Raised-cosine pulse shaping. When phase reverses for a 0 bit, the carrier amplitude is shaped as a raised cosine that passes through zero at the symbol boundary — this keeps the spectrum clean (no splatter) and gives PSK31 its tight bandwidth. On the constellation, you'll see the trajectory swoop through the origin during a reversal.
Reading the constellation. The plot is an I/Q (in-phase / quadrature) diagram. Any sine wave at the carrier frequency can be drawn as a 2D vector: horizontal axis = in-phase (aligned with the carrier), vertical axis = 90° offset. The vector's angle is the carrier's instantaneous phase; its length is the amplitude. BPSK31 has only 2 valid phases — 0° (right) and 180° (left) — marked by the faint white reference dots.
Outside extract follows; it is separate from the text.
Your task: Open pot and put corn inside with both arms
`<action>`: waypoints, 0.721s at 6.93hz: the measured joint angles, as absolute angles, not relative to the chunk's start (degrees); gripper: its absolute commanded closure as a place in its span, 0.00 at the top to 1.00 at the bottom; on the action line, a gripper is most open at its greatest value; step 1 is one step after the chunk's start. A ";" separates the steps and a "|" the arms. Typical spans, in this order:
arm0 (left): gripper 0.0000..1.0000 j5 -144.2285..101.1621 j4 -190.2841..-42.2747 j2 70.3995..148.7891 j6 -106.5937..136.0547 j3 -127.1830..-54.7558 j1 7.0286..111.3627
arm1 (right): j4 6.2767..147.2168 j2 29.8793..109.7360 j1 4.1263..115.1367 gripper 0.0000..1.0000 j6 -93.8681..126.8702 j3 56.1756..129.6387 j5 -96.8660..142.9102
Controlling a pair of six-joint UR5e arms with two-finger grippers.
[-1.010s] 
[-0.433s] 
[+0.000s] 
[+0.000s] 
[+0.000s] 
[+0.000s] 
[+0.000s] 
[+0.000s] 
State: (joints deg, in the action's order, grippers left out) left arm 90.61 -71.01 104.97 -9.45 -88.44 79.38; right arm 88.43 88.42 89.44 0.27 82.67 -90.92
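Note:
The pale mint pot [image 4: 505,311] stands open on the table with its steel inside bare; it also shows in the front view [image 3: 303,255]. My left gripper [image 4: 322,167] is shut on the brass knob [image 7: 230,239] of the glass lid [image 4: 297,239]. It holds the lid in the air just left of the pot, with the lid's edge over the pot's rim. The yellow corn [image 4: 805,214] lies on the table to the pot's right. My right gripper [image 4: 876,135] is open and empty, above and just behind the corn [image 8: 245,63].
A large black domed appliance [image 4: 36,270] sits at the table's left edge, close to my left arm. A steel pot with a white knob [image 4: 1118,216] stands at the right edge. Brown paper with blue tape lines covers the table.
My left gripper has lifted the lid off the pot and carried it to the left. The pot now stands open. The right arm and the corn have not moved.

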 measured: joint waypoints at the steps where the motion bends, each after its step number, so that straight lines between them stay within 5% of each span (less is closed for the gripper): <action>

The orange dot is the current phase; the trailing line is the recent path. A 1 bit keeps the dot still; a 0 bit swoops it through the origin to the opposite side — that swoop is what keeps the spectrum narrow.
Idle pattern. Between transmissions PSK31 sends all-zeros — continuous phase reversals at 31.25 Hz, which sound like a steady whistle modulated at a sub-audible rate. Decoders use this to lock onto the signal before the operator starts typing.
BPSK vs QPSK. BPSK31 (the default) has 2 phase states (0° / 180°). QPSK31 has 4 states (0° / 90° / 180° / 270°) and uses a 5-bit Viterbi convolutional code — same baud rate, slightly more robust under multipath but harder to tune.
Try this. Set baud to something low like 5 to clearly hear each phase flip, type a single character like e (varicode 11), and watch the constellation: 1 bits keep the dot in place, 0 bits (separators or the second bit of varicode 00) swoop the trajectory through the origin to the opposite phase.
Each printable character maps to a unique sequence of 0s and 1s. No code contains 00 internally — that pattern is reserved as the inter-character separator. Most common letters get the shortest codes.